- PROVIDED MATERIAL -

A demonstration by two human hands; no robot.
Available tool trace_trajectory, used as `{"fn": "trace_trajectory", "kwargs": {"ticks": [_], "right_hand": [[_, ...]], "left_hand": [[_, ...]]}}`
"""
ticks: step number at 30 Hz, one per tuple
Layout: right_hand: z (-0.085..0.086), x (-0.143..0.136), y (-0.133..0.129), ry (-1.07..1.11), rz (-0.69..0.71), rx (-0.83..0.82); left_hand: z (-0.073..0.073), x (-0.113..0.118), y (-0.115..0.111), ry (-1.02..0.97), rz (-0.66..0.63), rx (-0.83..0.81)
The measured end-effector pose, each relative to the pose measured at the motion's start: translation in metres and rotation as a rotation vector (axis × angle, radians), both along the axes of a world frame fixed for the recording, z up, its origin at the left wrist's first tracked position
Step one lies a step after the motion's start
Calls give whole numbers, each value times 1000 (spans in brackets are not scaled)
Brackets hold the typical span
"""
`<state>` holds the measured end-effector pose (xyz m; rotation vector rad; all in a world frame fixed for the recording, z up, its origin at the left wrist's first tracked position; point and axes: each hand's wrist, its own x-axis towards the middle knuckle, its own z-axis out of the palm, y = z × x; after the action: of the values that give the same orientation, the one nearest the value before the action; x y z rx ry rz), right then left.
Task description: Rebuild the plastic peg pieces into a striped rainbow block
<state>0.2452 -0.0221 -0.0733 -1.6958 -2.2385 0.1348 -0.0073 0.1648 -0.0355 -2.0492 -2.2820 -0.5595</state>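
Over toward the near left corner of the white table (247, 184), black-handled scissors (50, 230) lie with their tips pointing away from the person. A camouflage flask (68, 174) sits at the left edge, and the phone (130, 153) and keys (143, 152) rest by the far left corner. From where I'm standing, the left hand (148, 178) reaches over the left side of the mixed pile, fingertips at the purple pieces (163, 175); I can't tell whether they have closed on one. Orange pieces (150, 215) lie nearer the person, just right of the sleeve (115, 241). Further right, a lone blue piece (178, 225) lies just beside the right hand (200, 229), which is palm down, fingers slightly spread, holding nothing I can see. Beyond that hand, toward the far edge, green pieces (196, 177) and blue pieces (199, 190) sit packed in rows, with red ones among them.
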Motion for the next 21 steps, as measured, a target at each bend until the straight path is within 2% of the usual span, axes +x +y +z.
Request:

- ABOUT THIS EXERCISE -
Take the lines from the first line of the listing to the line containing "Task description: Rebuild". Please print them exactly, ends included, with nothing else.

- EXERCISE SOLUTION -
A demonstration by two human hands; no robot.
Available tool trace_trajectory, used as `{"fn": "trace_trajectory", "kwargs": {"ticks": [_], "right_hand": [[_, ...]], "left_hand": [[_, ...]]}}`
"""
ticks: step number at 30 Hz, one per tuple
Layout: right_hand: z (-0.085..0.086), x (-0.143..0.136), y (-0.133..0.129), ry (-1.07..1.11), rz (-0.69..0.71), rx (-0.83..0.82); left_hand: z (-0.073..0.073), x (-0.113..0.118), y (-0.115..0.111), ry (-1.02..0.97), rz (-0.66..0.63), rx (-0.83..0.81)
The measured end-effector pose, each relative to the pose measured at the motion's start: translation in metres and rotation as a rotation vector (axis × angle, radians), both along the axes of a world frame fixed for the recording, z up, its origin at the left wrist's first tracked position
Step one lies a step after the motion's start
Calls give whole numbers, each value times 1000 (spans in brackets are not scaled)
Brackets hold the typical span
"""
`<state>` holds the measured end-effector pose (xyz m; rotation vector rad; all in a world frame fixed for the recording, z up, its origin at the left wrist's first tracked position; point and axes: each hand's wrist, its own x-axis towards the middle knuckle, its own z-axis out of the palm, y = z × x; after the action: of the values that give the same orientation, the one nearest the value before the action; x y z rx ry rz), right then left.
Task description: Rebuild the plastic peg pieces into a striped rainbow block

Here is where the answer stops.